Write out, word for word, the first line of the data below and every line after it through the one containing "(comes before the".
-------
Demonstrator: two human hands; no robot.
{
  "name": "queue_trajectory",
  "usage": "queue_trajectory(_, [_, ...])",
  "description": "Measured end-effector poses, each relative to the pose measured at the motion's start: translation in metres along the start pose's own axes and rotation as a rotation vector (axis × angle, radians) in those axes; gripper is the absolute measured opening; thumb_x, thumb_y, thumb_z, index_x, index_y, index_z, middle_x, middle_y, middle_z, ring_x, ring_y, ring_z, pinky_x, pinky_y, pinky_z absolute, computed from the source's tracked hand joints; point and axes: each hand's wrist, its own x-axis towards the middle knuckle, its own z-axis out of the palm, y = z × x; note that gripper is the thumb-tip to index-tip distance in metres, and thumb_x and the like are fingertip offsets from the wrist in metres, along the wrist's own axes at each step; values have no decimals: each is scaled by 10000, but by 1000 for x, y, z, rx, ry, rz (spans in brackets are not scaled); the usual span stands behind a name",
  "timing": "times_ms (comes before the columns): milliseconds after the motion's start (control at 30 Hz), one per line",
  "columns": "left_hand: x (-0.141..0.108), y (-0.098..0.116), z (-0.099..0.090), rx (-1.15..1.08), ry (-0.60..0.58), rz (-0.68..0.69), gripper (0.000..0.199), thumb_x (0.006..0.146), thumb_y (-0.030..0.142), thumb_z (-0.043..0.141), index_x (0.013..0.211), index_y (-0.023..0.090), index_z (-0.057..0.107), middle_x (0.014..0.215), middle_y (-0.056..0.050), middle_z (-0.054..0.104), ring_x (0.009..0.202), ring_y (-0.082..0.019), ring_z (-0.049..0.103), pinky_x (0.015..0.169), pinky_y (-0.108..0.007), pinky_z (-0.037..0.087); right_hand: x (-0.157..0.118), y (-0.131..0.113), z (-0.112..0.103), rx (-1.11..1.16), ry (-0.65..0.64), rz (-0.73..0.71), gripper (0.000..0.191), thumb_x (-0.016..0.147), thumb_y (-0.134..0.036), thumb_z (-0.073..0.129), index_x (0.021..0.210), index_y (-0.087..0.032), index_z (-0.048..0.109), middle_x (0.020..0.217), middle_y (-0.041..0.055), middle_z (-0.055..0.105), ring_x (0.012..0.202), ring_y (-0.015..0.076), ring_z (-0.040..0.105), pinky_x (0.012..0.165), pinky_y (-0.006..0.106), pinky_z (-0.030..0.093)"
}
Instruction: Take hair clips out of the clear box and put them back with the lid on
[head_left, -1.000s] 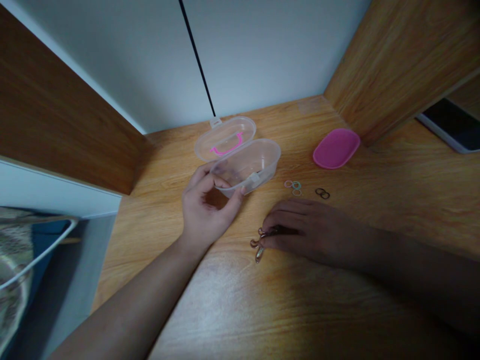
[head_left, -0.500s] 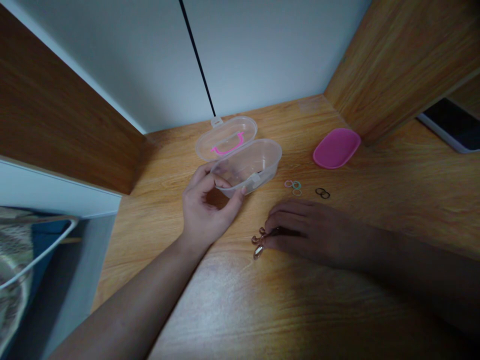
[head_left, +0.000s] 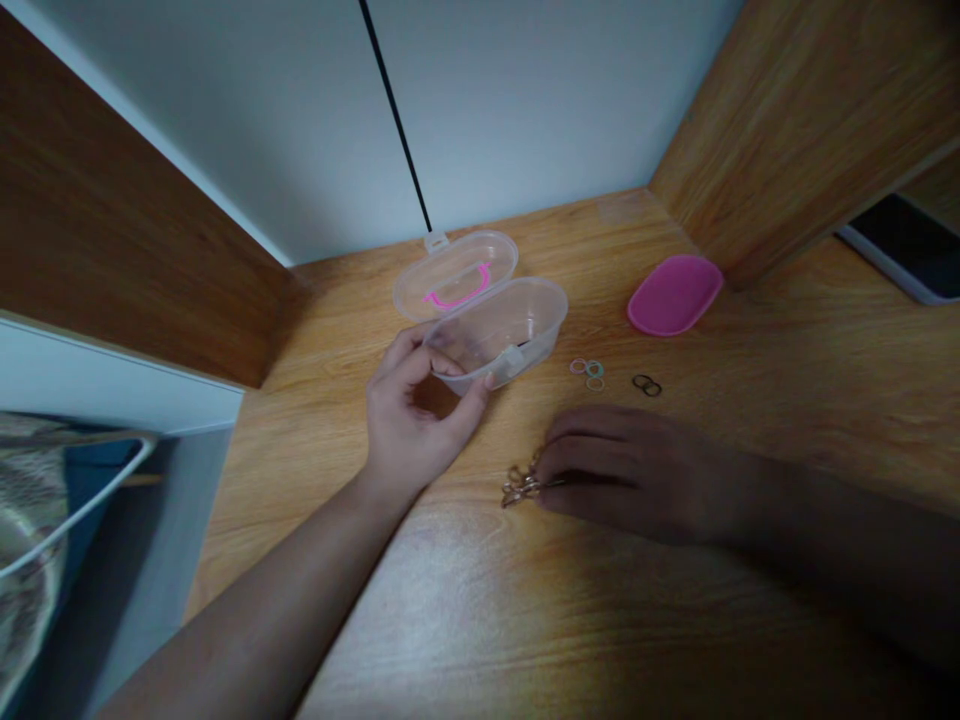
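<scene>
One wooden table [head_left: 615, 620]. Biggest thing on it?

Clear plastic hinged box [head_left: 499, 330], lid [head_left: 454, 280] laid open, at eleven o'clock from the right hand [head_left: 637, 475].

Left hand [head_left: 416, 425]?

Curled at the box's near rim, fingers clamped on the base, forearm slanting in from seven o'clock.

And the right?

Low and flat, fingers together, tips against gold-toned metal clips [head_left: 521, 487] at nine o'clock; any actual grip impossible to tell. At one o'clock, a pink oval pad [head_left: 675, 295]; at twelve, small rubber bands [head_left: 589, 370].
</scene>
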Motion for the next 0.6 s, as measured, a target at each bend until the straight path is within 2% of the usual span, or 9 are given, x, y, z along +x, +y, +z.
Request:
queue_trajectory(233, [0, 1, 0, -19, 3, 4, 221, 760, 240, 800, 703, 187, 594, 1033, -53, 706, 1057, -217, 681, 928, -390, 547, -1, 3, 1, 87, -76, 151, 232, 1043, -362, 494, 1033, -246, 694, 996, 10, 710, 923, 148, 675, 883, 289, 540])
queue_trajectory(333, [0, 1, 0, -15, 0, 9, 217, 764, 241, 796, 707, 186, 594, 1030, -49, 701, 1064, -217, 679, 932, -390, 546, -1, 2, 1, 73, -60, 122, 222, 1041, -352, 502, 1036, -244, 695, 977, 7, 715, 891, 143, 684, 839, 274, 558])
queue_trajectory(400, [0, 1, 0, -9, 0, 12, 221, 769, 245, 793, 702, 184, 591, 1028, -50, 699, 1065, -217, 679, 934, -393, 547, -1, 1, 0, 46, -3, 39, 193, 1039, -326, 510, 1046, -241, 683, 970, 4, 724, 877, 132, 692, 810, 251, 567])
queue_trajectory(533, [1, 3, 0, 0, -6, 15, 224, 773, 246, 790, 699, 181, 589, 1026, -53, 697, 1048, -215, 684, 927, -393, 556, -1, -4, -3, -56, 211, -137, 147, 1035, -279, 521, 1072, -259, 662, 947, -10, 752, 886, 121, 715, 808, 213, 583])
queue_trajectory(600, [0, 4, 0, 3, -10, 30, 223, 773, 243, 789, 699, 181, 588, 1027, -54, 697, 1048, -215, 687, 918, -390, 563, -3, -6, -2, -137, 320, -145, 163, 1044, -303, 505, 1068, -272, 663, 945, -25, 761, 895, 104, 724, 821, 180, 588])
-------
RESPONSE AREA:
Demonstrator: two human hands; no robot.
{
  "name": "queue_trajectory",
  "usage": "queue_trajectory(_, [_, ...])",
  "description": "Measured end-effector poses, each relative to the pose measured at the motion's start: translation in metres along the start pose's own axes and rotation as a rotation vector (axis × angle, radians) in those axes; gripper is the absolute measured opening; thumb_x, thumb_y, thumb_z, index_x, index_y, index_z, middle_x, middle_y, middle_z, ring_x, ring_y, ring_z, pinky_x, pinky_y, pinky_z absolute, computed from the source's tracked hand joints; point and axes: each hand's wrist, its own x-axis towards the middle knuckle, its own z-axis out of the palm, y = z × x; note that gripper is the thumb-tip to index-tip distance in metres, and thumb_x and the like are fingertip offsets from the wrist in metres, along the wrist's own axes at each step; values have no decimals: each is scaled by 10000, but by 1000 for x, y, z, rx, ry, rz (spans in brackets are not scaled); the usual span stands behind a name",
  "timing": "times_ms (comes before the columns): milliseconds after the motion's start (control at 30 Hz), one per line",

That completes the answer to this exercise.